As proibições que chegam junto com os alertas em anúncios de bets
Ficam proibidos anúncios que mostrem apostas como fonte de renda ou caminho para enriquecimento, além de peças que exibam prêmios pagos pelas plataformas. Comentaristas esportivos não podem mais ser usados para convencer apostadores. Links patrocinados e indicações para plataformas sem licença da Fazenda também estão fora das regras.
A regra não vale só para as bets. Influenciadores, canais de TV, rádios e qualquer veículo que distribua ou transmita publicidade de apostas estão sujeitos às mesmas exigências.

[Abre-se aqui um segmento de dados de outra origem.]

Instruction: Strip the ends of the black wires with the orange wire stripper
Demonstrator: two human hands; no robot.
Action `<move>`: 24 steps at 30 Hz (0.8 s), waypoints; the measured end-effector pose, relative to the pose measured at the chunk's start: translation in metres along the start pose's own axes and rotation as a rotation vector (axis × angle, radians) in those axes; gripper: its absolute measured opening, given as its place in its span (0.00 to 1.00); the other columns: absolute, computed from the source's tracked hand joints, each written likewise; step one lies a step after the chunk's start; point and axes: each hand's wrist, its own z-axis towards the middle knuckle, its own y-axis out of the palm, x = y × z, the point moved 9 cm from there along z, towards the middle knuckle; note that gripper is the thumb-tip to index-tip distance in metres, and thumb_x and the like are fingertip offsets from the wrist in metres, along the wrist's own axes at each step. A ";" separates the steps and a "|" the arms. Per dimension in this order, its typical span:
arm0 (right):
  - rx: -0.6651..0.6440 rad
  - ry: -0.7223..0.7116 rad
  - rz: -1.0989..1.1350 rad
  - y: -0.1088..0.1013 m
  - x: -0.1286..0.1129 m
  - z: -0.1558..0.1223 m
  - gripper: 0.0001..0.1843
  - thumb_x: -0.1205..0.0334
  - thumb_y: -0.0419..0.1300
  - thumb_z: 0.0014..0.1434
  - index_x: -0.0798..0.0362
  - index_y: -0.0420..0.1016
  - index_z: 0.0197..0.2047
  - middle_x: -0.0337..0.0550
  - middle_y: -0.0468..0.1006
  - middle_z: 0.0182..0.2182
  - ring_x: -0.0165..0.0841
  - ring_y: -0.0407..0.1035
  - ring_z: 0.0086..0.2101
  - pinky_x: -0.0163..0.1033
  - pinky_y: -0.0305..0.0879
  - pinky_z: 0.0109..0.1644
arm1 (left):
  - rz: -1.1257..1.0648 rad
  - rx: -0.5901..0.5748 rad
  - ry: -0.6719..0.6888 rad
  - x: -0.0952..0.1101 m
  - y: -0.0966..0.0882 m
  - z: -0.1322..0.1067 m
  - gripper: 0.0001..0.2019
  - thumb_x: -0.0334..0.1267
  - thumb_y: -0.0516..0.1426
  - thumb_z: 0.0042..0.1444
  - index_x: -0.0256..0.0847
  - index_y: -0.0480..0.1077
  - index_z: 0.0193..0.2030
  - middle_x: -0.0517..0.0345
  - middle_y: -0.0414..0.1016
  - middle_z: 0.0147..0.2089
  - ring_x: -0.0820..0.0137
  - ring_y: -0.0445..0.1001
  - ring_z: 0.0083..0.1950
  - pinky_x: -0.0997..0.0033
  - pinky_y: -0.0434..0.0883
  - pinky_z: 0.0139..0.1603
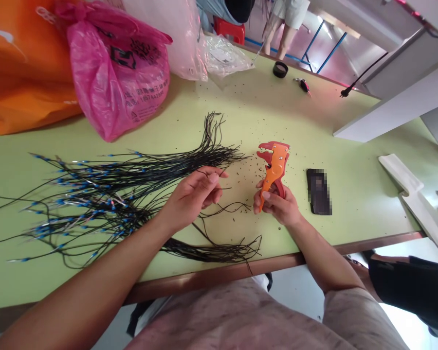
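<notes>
My left hand [200, 189] is closed in a pinch on a thin black wire [223, 171], its end poking out past the fingertips. My right hand [279, 204] is wrapped round the handles of an orange and red wire stripper [276, 165]. The tool's jaws point up and to the left, with nothing visible between them. Under and beside my left hand lie two bundles of black wires, an upper bundle [175, 160] and a lower bundle [204, 253]. Blue sleeves with bare metal tips [63, 201] show at their left ends.
Small black scraps [241, 181] litter the green table [354, 204]. A phone [316, 192] lies right of the tool. Behind are a tape roll [280, 69], keys [304, 86] and a black plug [346, 91]. Pink [120, 82] and orange bags [25, 73] fill the back left. Other people stand nearby.
</notes>
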 end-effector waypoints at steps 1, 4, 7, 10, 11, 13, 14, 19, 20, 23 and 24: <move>0.008 -0.006 -0.003 -0.002 -0.001 0.000 0.24 0.46 0.75 0.60 0.51 0.73 0.50 0.40 0.80 0.29 0.35 0.78 0.26 0.35 0.48 0.23 | 0.008 -0.015 0.002 0.000 0.002 0.000 0.24 0.62 0.67 0.60 0.42 0.76 0.46 0.62 0.70 0.25 0.74 0.61 0.25 0.75 0.56 0.24; -0.001 -0.011 -0.034 -0.003 -0.002 0.000 0.25 0.46 0.76 0.60 0.51 0.74 0.50 0.41 0.80 0.29 0.36 0.78 0.27 0.36 0.50 0.24 | 0.046 -0.055 -0.015 -0.004 0.006 -0.001 0.24 0.62 0.69 0.59 0.41 0.78 0.42 0.59 0.74 0.27 0.74 0.64 0.26 0.75 0.59 0.26; -0.037 -0.011 -0.074 0.001 -0.001 -0.001 0.26 0.45 0.75 0.61 0.51 0.73 0.51 0.41 0.80 0.29 0.36 0.78 0.28 0.36 0.52 0.25 | 0.083 -0.131 -0.056 -0.011 0.013 -0.003 0.27 0.65 0.67 0.60 0.40 0.78 0.44 0.57 0.77 0.28 0.75 0.60 0.23 0.74 0.58 0.24; -0.054 -0.015 -0.116 0.002 0.000 -0.002 0.27 0.43 0.75 0.62 0.51 0.73 0.52 0.41 0.80 0.29 0.36 0.77 0.27 0.36 0.51 0.26 | 0.140 -0.220 -0.101 -0.020 0.019 -0.006 0.30 0.70 0.62 0.62 0.40 0.78 0.46 0.55 0.80 0.29 0.75 0.61 0.21 0.72 0.60 0.23; -0.054 -0.016 -0.131 0.002 0.000 -0.002 0.27 0.43 0.75 0.62 0.51 0.73 0.52 0.41 0.81 0.30 0.35 0.77 0.27 0.37 0.51 0.25 | 0.164 -0.236 -0.108 -0.021 0.021 -0.007 0.31 0.71 0.61 0.62 0.41 0.78 0.45 0.53 0.81 0.30 0.73 0.63 0.22 0.72 0.63 0.23; -0.046 -0.028 -0.156 0.000 -0.001 -0.002 0.27 0.42 0.75 0.62 0.52 0.73 0.52 0.42 0.81 0.30 0.35 0.77 0.27 0.37 0.53 0.26 | 0.230 -0.256 -0.097 -0.022 0.023 -0.008 0.31 0.72 0.59 0.63 0.41 0.80 0.43 0.51 0.82 0.33 0.70 0.69 0.25 0.70 0.67 0.26; -0.040 -0.043 -0.165 -0.001 -0.002 -0.002 0.26 0.43 0.74 0.63 0.52 0.73 0.52 0.42 0.81 0.30 0.35 0.77 0.28 0.37 0.54 0.26 | 0.268 -0.256 -0.074 -0.020 0.024 -0.009 0.31 0.71 0.59 0.63 0.42 0.81 0.42 0.50 0.83 0.35 0.67 0.73 0.29 0.69 0.69 0.28; -0.004 -0.141 -0.161 -0.004 -0.012 -0.001 0.25 0.46 0.74 0.64 0.51 0.73 0.54 0.46 0.83 0.36 0.36 0.78 0.32 0.36 0.56 0.27 | 0.360 -0.197 0.094 -0.002 0.028 -0.009 0.27 0.67 0.62 0.64 0.43 0.84 0.49 0.44 0.85 0.54 0.59 0.81 0.48 0.65 0.77 0.45; -0.005 -0.145 -0.162 -0.004 -0.012 -0.001 0.25 0.46 0.74 0.65 0.51 0.73 0.54 0.47 0.83 0.37 0.35 0.77 0.31 0.36 0.56 0.27 | 0.345 -0.193 0.090 -0.003 0.028 -0.009 0.28 0.67 0.62 0.64 0.43 0.84 0.50 0.43 0.85 0.56 0.58 0.82 0.50 0.64 0.78 0.47; 0.006 -0.146 -0.176 -0.005 -0.013 -0.001 0.25 0.45 0.74 0.65 0.51 0.73 0.54 0.47 0.83 0.38 0.33 0.73 0.29 0.37 0.59 0.27 | 0.237 -0.235 -0.043 -0.021 0.032 -0.010 0.33 0.71 0.61 0.63 0.41 0.80 0.54 0.42 0.87 0.50 0.57 0.84 0.48 0.61 0.79 0.47; 0.010 -0.152 -0.175 -0.005 -0.014 -0.001 0.25 0.45 0.74 0.64 0.51 0.73 0.54 0.47 0.83 0.38 0.33 0.74 0.29 0.38 0.63 0.29 | 0.194 -0.265 -0.106 -0.029 0.034 -0.011 0.35 0.72 0.60 0.62 0.40 0.79 0.56 0.43 0.87 0.46 0.57 0.85 0.44 0.61 0.79 0.45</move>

O movimento chega em meio a uma ofensiva judicial já em curso. Dias antes das portarias entrarem em vigor, o Ministério Público do Distrito Federal e Territórios moveu ação contra a plataforma Blaze e a influenciadora Virginia Fonseca por suposta divulgação irregular de apostas.
Emoção e impulsividade dominam a decisão de quem aposta
Para Ahmed El Khatib, professor da Unifesp especializado em finanças, os alertas agem diretamente sobre o comportamento do apostador. “Quando as pessoas apostam, nem sempre estão tomando uma decisão totalmente racional. Emoções, impulsividade, excesso de confiança e aquela sensação de que ‘agora vai dar certo’ acabam falando mais alto”, afirmou à Agência Brasil.